Un hiver avec Baudelaire

Alors que son mariage bat un peu de l’aile, Philippe est mis à la porte par sa femme. Il dort à l’hôtel ou dans sa voiture, espérant voir son CDD reconduit mais en vain. Philippe se retrouve du jour au lendemain SDF. Fier, il n’en touche pas un mot à ses parents, mais c’est la descente aux enfers qui commence. L’ancien commercial se retrouve confronté à la rue, au chômage et à la solitude. Il n’a plus le droit de voir sa fille et doit en plus verser une pension alimentaire alors qu’il n’a plus le moindre sou. Un jour, il rencontre Baudelaire, un chien qui a décidé que ce sera désormais lui son maître. Au fil des jours et des mois qui passent, Philippe se lie d’amitié avec un vendeur de kebabs et sa femme qui vont l’aider à remonter la pente.

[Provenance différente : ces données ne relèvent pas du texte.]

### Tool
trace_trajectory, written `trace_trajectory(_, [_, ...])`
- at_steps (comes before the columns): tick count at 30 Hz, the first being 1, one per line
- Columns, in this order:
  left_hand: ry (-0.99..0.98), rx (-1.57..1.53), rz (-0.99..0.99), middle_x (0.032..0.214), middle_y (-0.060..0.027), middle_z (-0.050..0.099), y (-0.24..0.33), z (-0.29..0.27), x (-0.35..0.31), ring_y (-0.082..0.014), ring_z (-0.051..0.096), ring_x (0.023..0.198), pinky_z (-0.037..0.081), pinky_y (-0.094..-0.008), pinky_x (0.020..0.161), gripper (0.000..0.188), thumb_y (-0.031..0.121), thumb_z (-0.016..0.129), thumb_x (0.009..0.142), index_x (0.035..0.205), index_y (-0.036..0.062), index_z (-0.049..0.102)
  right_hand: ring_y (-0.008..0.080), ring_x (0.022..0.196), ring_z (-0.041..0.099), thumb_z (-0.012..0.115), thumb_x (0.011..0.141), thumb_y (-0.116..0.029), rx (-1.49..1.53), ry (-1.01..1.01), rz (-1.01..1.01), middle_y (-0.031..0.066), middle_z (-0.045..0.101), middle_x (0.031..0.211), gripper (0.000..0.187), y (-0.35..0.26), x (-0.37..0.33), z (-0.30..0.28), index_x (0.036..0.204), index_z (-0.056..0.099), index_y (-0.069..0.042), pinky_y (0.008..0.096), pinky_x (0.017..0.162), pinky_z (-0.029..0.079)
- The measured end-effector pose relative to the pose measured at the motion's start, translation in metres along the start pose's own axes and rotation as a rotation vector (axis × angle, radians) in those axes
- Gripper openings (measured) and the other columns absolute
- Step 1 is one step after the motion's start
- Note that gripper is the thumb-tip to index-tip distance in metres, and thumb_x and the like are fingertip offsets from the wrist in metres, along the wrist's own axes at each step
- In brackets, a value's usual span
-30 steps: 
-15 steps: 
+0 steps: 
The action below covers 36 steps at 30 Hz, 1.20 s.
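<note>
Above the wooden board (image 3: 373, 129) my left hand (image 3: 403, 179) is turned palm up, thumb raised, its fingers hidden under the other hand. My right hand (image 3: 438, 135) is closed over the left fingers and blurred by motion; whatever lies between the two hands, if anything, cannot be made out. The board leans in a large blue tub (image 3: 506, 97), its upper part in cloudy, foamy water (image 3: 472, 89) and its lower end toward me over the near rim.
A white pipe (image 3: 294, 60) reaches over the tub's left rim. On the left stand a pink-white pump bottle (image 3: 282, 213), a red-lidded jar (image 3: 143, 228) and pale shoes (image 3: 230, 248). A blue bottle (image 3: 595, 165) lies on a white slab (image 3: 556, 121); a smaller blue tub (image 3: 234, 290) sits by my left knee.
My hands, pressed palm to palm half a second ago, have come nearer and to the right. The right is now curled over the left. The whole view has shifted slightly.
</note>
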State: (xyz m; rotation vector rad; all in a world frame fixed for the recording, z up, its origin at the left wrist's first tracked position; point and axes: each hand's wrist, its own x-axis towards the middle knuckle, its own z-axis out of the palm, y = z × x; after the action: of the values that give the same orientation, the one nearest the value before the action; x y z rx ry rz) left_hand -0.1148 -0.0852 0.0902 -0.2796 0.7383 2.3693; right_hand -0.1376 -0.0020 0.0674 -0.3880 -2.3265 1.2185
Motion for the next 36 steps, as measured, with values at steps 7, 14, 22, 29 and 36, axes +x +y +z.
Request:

C’est un livre « idéal » pour la saison, dans la mesure où il neige, il fait froid, tout comme dans l’ouvrage d’Harold Cobert. « Un hiver avec Baudelaire » est rempli de poésie (avec un titre pareil, il fallait s’en douter). Tout en finesse, l’auteur nous dévoile l’univers de la rue, peu glorieux, mais aussi la vérité sociale. Les chapitres sont brefs, l’écriture fluide, ce qui donne un certain rythme de lecture. Impossible de lâcher le livre. Si certains événements sont plus ou moins prévisibles, cela n’enlève en rien le charme de ce roman hivernal.